- Born: 14 May 1946 (age 80)
- Education: Sussex University (BA), St John's College, Oxford (D.Phil)
- Occupations: psychologist and academic
- Employer: professor at Harvard Graduate School of Education
- Known for: specialising in child development
- Notable work: see Publications
- Awards: see Awards

= Paul L. Harris =

British psychologist and academic

Paul L. Harris (born 14 May 1946) is a British psychologist and academic specialising in child development. He is a professor at Harvard Graduate School of Education in Cambridge, Massachusetts.

== Education ==
Harris earned a B.A. in Psychology from Sussex University and a D. Phil. in Psychology and Experimental Psychology from St John's College, Oxford.

== Research ==
Since 2001 he has been a professor at Harvard Graduate School of Education.
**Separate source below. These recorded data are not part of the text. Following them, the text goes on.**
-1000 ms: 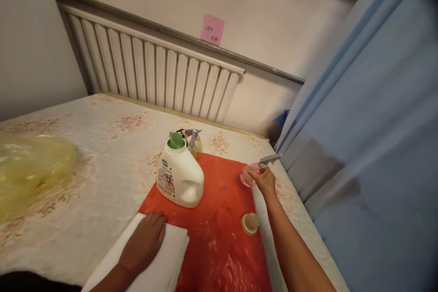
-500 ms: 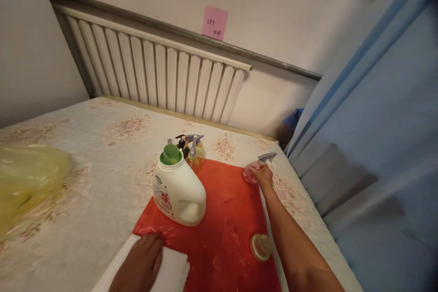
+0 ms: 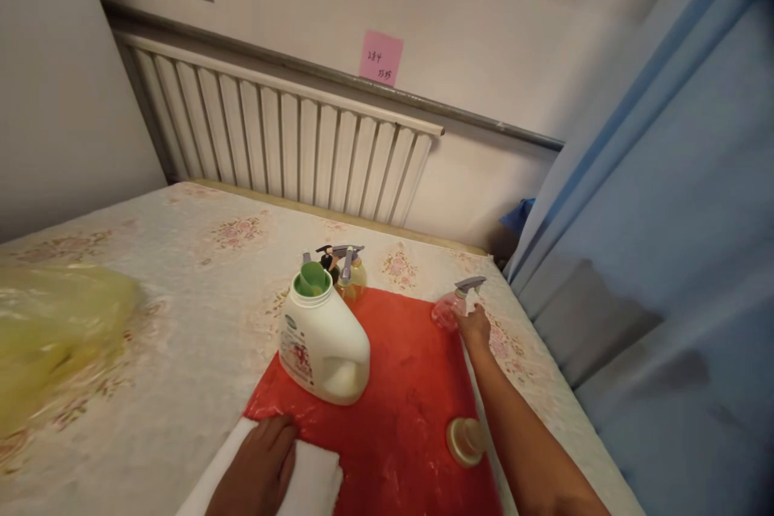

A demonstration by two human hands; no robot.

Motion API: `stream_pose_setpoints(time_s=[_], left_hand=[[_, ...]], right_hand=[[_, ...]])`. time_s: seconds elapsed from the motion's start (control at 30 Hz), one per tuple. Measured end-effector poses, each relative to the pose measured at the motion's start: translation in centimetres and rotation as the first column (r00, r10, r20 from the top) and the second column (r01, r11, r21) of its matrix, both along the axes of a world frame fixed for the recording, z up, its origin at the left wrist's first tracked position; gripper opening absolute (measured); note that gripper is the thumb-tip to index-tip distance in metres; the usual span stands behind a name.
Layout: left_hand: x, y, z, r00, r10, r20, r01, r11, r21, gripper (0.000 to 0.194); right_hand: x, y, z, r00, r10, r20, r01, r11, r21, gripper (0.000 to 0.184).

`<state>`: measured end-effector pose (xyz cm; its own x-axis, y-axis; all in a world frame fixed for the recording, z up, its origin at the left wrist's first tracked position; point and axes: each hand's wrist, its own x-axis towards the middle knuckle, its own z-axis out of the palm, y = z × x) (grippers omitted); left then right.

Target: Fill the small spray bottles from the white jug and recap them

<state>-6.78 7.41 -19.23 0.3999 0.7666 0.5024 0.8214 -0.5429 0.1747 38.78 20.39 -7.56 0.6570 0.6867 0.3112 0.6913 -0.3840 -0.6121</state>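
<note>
My left hand is on a folded white towel at the near edge of the red mat, its fingers bent over the towel. Farther off, at the mat's far right corner, a round spray bottle with pink liquid and a grey trigger stands upright. My right hand is just right of it, fingers apart, the thumb side at or very near the bottle. A white jug with a green cup in its mouth stands on the mat's left side.
Behind the jug are spray bottles with yellowish liquid. A gold-coloured cap lies beside my right forearm. A yellow plastic bag is on the floral cloth at left. A radiator lines the wall; a blue curtain hangs right.
My right hand has loosened from the pink spray bottle and drawn slightly to its right. The bottle stays at the mat's corner. My left hand keeps its place on the towel; the view shifted slightly.
</note>
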Motion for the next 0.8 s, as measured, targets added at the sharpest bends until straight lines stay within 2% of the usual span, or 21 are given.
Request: stream_pose_setpoints(time_s=[0.1,0.2,0.27,0.43,0.53,0.67,0.73,0.8], left_hand=[[0.1,0.1,0.1,1.0,-0.012,0.02,0.012,1.0,-0.002,0.025],[0.3,0.1,0.4,1.0,-0.017,0.005,0.017,1.0,-0.019,0.024],[0.4,0.1,0.7,1.0,-0.015,-0.006,0.015,0.999,-0.034,0.023],[0.4,-0.1,1.0,1.0,-0.01,-0.013,0.009,0.999,-0.053,0.022],[0.4,-0.1,0.9,1.0,-0.006,-0.017,0.005,0.999,-0.052,0.022],[0.4,-0.1,0.5,0.999,0.011,-0.035,-0.011,1.0,0.005,0.022],[0.3,0.0,0.3,0.999,0.022,-0.039,-0.021,0.999,0.027,0.023],[0.3,0.0,0.3,0.999,0.02,-0.037,-0.019,0.999,0.04,0.023]], right_hand=[[-1.7,-1.5,0.7,1.0,0.003,-0.018,-0.003,1.0,-0.012,0.041],[-4.4,-1.6,1.5,0.98,0.196,-0.034,-0.196,0.98,-0.014,0.022],[-6.6,-0.8,2.2,0.934,0.354,-0.055,-0.355,0.935,-0.012,0.016],[-13.2,2.4,3.6,0.777,0.619,-0.112,-0.621,0.783,0.022,0.024],[-17.1,4.6,3.8,0.723,0.681,-0.112,-0.682,0.73,0.041,0.03],[-20.8,7.2,3.7,0.706,0.703,-0.09,-0.704,0.71,0.029,0.041],[-21.9,8.1,3.7,0.704,0.707,-0.071,-0.708,0.706,0.009,0.038],[-22.8,8.7,3.8,0.702,0.711,-0.05,-0.712,0.702,-0.012,0.027]])
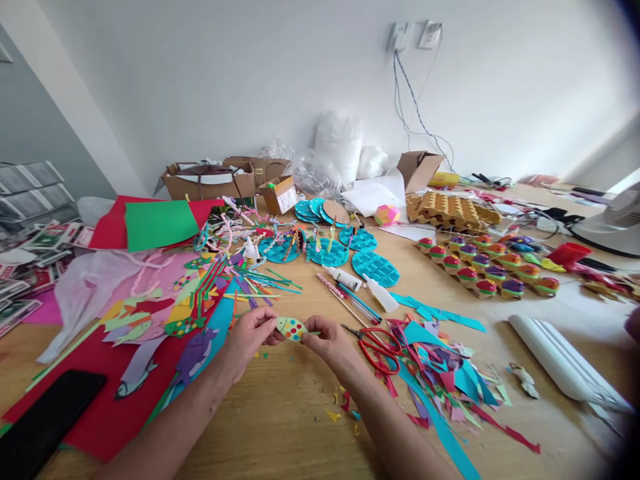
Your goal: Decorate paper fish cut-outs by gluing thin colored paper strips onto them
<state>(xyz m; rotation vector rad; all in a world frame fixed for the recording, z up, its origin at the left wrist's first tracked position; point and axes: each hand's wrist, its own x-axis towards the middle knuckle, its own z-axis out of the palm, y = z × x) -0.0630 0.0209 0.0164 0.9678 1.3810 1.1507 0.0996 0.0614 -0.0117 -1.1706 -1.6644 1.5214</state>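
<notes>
Between my two hands is a small pale-green paper fish [292, 329] with red, yellow and orange dots. My left hand [256, 332] pinches its head end between thumb and fingers. At the tail end, my right hand [324, 340] pinches it in the same way. The fish is held just over the wooden table [260, 413]. Red-handled scissors [381, 348] lie right beside my right hand, next to a heap of colored paper scraps [445, 367]. Left of my left hand rests a purple paper fish [194, 353] on red and blue paper.
Glue bottles [381, 293] and pens [357, 305] lie beyond my hands. Blue round pieces [327, 252] stand farther back. Rows of painted egg-carton cups [487, 270] are at right, near a white long object [565, 360]. A black phone [53, 420] lies front left.
</notes>
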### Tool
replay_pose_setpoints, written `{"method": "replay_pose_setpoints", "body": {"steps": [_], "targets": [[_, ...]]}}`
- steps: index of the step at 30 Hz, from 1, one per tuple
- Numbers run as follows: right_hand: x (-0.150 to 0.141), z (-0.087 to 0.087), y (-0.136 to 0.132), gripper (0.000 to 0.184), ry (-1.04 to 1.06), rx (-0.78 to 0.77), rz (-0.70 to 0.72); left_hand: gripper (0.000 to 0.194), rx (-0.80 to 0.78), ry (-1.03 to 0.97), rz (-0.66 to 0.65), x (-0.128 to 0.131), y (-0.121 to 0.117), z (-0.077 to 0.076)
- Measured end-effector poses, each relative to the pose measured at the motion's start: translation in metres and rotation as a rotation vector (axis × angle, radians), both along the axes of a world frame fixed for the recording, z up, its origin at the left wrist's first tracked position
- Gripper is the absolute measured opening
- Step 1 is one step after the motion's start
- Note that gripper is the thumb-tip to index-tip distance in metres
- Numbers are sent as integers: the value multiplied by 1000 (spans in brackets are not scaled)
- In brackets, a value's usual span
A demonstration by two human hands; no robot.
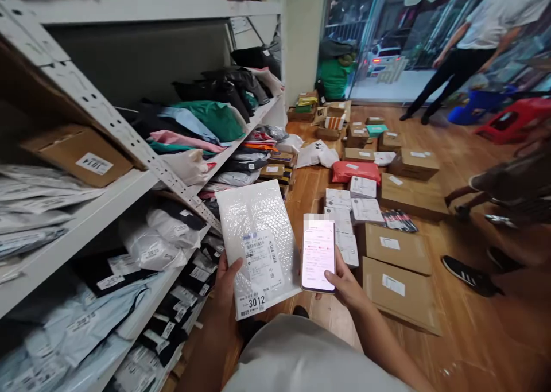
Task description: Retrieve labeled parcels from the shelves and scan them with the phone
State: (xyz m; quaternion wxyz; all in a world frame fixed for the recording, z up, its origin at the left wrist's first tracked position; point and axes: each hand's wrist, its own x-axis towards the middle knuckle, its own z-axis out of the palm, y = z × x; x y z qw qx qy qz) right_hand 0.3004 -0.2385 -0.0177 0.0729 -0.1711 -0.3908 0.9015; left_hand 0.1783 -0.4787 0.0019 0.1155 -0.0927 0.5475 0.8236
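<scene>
My left hand [228, 277] grips the left edge of a white bubble mailer [253, 214], thumb on its front. A printed shipping label with barcodes covers its lower part, and a sticker at the bottom reads 3012. Just to the right, my right hand [342, 277] is closed around a smartphone [317, 257], with the thumb over the lower right of its lit screen. The screen shows rows of text too small to read. Mailer and phone are held side by side in front of my body, above the wooden floor.
White metal shelves [124, 194] full of bagged parcels run along the left. Cardboard boxes [413, 194], white packs [365, 208] and a red parcel [355, 172] lie on the floor ahead. One person [482, 42] stands by the glass front; another's shoe [467, 274] shows at right, near a red stool [516, 119].
</scene>
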Motion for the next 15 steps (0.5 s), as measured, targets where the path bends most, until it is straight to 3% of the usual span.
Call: {"method": "replay_pose_setpoints", "body": {"steps": [4,8,12,15], "targets": [[24,2,11,103,107,99,137,54,-36,-9,-60,15,27,13],[40,10,17,97,165,150,184,60,-80,-40,-100,24,42,21],[49,11,20,96,181,176,188,75,-160,124,-106,24,63,24],[51,6,16,94,211,177,212,52,-302,229,-293,24,85,27]]}}
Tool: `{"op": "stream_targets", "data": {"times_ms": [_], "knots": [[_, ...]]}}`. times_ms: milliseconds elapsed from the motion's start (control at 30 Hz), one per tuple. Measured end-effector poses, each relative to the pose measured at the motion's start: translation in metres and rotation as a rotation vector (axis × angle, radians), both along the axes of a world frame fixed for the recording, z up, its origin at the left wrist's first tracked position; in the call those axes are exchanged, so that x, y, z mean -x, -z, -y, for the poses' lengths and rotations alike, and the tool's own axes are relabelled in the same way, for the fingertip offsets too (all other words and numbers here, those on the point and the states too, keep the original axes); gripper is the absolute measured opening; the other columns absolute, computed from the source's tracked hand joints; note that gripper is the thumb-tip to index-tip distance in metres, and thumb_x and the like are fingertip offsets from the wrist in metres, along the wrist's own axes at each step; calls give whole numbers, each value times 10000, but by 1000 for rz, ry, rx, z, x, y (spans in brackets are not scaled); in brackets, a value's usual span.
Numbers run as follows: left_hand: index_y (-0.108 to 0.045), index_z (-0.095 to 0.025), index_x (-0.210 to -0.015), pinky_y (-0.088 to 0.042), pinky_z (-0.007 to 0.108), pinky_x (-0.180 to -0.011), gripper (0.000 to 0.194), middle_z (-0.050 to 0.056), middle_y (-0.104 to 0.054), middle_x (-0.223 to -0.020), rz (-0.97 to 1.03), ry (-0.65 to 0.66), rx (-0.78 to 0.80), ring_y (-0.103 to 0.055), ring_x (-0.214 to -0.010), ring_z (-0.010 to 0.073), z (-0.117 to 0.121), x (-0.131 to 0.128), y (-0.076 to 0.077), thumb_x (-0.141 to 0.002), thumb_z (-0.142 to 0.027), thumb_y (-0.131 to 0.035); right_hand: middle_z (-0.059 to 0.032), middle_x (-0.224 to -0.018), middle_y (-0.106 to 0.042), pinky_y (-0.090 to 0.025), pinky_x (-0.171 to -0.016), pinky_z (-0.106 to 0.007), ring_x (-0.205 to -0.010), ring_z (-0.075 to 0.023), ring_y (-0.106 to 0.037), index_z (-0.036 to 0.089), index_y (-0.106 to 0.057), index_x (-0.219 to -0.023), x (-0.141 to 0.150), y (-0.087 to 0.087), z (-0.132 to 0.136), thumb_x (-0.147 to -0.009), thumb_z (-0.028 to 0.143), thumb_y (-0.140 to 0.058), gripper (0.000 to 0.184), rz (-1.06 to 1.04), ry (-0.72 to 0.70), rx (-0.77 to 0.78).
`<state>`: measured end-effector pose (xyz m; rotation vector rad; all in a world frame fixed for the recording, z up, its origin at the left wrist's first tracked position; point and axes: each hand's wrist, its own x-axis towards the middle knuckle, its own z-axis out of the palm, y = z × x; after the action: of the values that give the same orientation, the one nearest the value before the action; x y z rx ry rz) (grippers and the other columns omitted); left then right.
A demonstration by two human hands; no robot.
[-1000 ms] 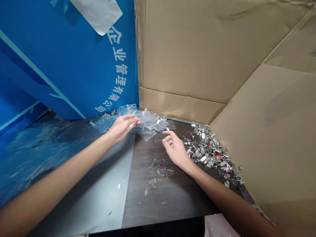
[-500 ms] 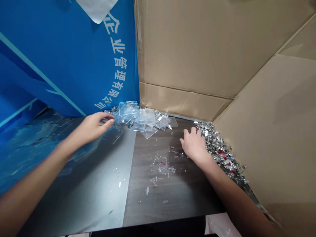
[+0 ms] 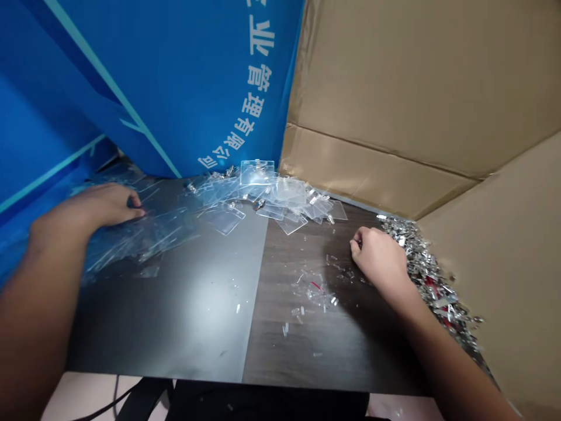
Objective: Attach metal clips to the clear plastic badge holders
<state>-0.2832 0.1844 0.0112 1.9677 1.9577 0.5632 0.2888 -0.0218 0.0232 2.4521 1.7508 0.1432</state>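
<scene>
My left hand (image 3: pixel 107 204) hovers over or touches the pile of clear plastic card sleeves (image 3: pixel 162 231) at the left. Its fingers are bent, with a small gap between thumb and forefinger; no sleeve shows plainly in its grasp. On the right, my right hand (image 3: pixel 380 254) has its fingers curled together above the dark wood top, beside a heap of small metal clips (image 3: pixel 427 269). What lies inside those fingers, if anything, is hidden. Between the hands, at the back, is a second heap of clear card holders (image 3: pixel 289 196), some with metal clips on them.
Small clear plastic strips (image 3: pixel 322 295) and a red scrap are scattered over the wood-grain table (image 3: pixel 280 345). A blue printed panel (image 3: pixel 175 76) rises behind on the left. Cardboard walls (image 3: pixel 394 88) close off the back and right. The table's front edge runs near my body.
My left hand has moved left from the clipped holders to the sleeve pile. My right hand's fingers have curled in beside the metal clips. The view has shifted left.
</scene>
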Motion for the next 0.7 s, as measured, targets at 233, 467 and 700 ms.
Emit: {"op": "stream_targets", "data": {"times_ms": [233, 467, 700], "knots": [[-802, -172, -855, -494, 401, -980, 706, 9, -636, -671, -332, -14, 132, -465, -728, 202, 9, -22, -11, -718, -862, -869, -125, -1099, -843, -433, -690, -366, -1007, -320, -794, 205, -803, -1031, 0, 4, 1, -1079, 229, -610, 200, -14, -11, -35], [-839, -174, -975, -439, 275, -711, 626, 57, -823, -966, -371, 278, 81, -634, -829, 234, 33, -73, -11, -720, -738, -931, -107, -1119, -849, -434, -710, -357, -1032, -315, -794, 202, -788, -1195, -1, 9, 2, -1057, 237, -661, 191, -27, -27, -71], [-789, -190, -908, -412, 242, -639, 374, 7, -794, -854, -266, 315, 179, -606, -744, 195, 43, -76, -14, -722, -436, -1002, -120, -1139, -839, -471, -747, -371, -1082, -331, -787, 187, -799, -1221, 1, 5, 3, -1063, 232, -666, 211, -33, -25, -42]]}}
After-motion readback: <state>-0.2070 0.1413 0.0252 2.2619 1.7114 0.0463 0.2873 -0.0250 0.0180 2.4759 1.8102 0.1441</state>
His research focuses on how children use their imaginations, first-hand experience, and trust in what they're told, to understand the world.

=== Publications ===
- The Development of Psychological Understanding, 1989.
- Perspectives on the Child's Theory of Mind, edited, 1991, with G.E. Butterworth, A.M. Leslie, et H.M. Wellman.
- Children's Understanding of Emotions 1989, avec C. Saarni.
- Developing Theories of Mind 1988 with J.W. Astington et D.R. Olson.
- The Work of the Imagination 2000.
- Imagining the Impossible: Magical, Scientific, and Religious Thinking in Children, co-editor, 2000, with K. S. Rosengren et C. N. Johnson.
- Trusting What You’re Told: How Children Learn from Others, 2015.

== Awards ==
- In 1998 he was elected a Fellow of the British Academy.
- In 2005 he was awarded a Guggenheim Fellowship.
- In 2006 he was made a member of the Norwegian Academy of Science and Letters.
- In 2007 he was granted an honorary Doctorate from the University de Rennes.
- In 2009 he was elected a Fellow of the Association for Psychological Science.
- In 2014 he was awarded the American Psychological Association Eleanor Maccoby Book Award in developmental psychology.
- In 2015 he was elected a Fellow of the American Academy of Arts and Sciences.